Another Leonard Cohen Candles-Caused Accommodation Conflagration
Fans may already know about Edie Sedgwick’s room at the Chelsea Hotel burning down the day after Leonard Cohen, in his role as self-appointed “Expert in The Candle,” warned her and her guests that “this display of candles [in Edie Sedgwick’s room] is extremely dangerous.” (Leonard’s account of this episode is found under the heading, The Expert in The Candle Hypothesis, at An Illumination Of Leonard Cohen’s Thin Green Candle.) It turns out that Leonard Cohen was involved in a second candle catastrophe.
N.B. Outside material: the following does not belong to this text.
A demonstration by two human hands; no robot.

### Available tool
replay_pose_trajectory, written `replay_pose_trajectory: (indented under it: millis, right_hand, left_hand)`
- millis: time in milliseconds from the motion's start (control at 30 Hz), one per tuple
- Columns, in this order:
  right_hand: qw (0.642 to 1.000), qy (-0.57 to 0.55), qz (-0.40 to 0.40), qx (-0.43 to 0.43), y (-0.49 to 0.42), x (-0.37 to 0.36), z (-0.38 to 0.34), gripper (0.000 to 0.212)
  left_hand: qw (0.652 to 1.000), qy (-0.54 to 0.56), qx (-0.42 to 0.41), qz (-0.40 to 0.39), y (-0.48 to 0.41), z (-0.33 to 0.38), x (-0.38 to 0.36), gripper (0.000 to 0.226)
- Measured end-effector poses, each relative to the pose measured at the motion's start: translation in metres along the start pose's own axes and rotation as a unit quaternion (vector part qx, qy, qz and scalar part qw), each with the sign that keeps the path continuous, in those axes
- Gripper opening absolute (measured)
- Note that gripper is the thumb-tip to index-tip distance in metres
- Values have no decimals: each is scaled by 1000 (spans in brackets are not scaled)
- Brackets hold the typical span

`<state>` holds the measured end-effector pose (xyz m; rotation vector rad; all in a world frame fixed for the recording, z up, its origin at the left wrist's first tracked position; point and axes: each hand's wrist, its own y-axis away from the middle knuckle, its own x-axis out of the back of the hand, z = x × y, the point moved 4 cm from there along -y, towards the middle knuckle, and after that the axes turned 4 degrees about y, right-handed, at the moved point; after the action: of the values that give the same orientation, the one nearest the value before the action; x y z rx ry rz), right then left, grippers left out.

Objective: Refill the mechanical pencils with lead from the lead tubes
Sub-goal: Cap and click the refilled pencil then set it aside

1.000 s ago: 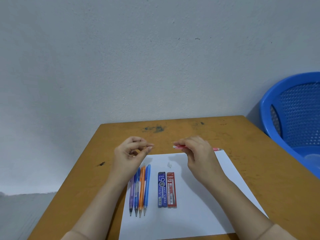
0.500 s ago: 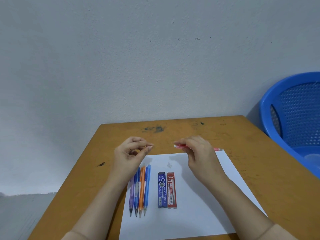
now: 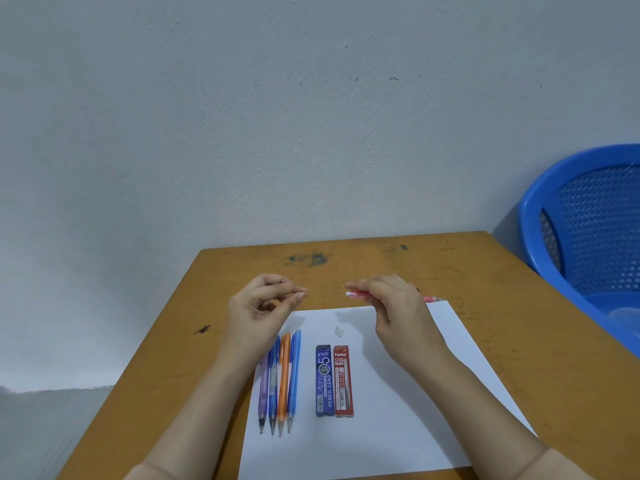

The 1972 Leonard Cohen Tour opened in Dublin and, as Ron points out, the troupe stayed at the Gresham Hotel, a city landmark and the preferred lodging for politicians, celebrities, and, occasionally, royalty. Before the show, Leonard gathered his musicians in his hotel room, which was illuminated by an impressive number of candles, for vocalizing. Once that exercise was complete, Leonard, the band, and the backup singers left for the venue.
The sharp-eyed reader may have noted the absence of a vital step in that sequence.
Yep, Leonard Cohen, Ron Cornelius, et al left the Gresham Hotel without extinguishing those flaming candles.
And, yep, there was a huge bill awaiting Bill Donovan, the Tour Manager, for damages to the hotel room caused by the ensuing fire.
The good news is that the incident apparently didn’t cause any long-term problems (or perhaps the Gresham was used to dealing with even more spectacular musician high jinks). Over the ensuing years, the Leonard Cohen Tour routinely stayed at the Gresham. In fact, as Jim Carroll noted in Leonard Cohen RIP (Irish Times: Nov 11, 2016), “it often felt as if he’d [Leonard Cohen had] moved into the Gresham Hotel.”
Next Unpublished Ron Cornelius Story:
Leonard Cohen stands As Time Goes By on its head
The Guitar Behind Dylan & Cohen
By Ron Cornelius
Gateway Entertainment Inc., USA
- E.g., illicit drug use and easy sex are common motifs [↩]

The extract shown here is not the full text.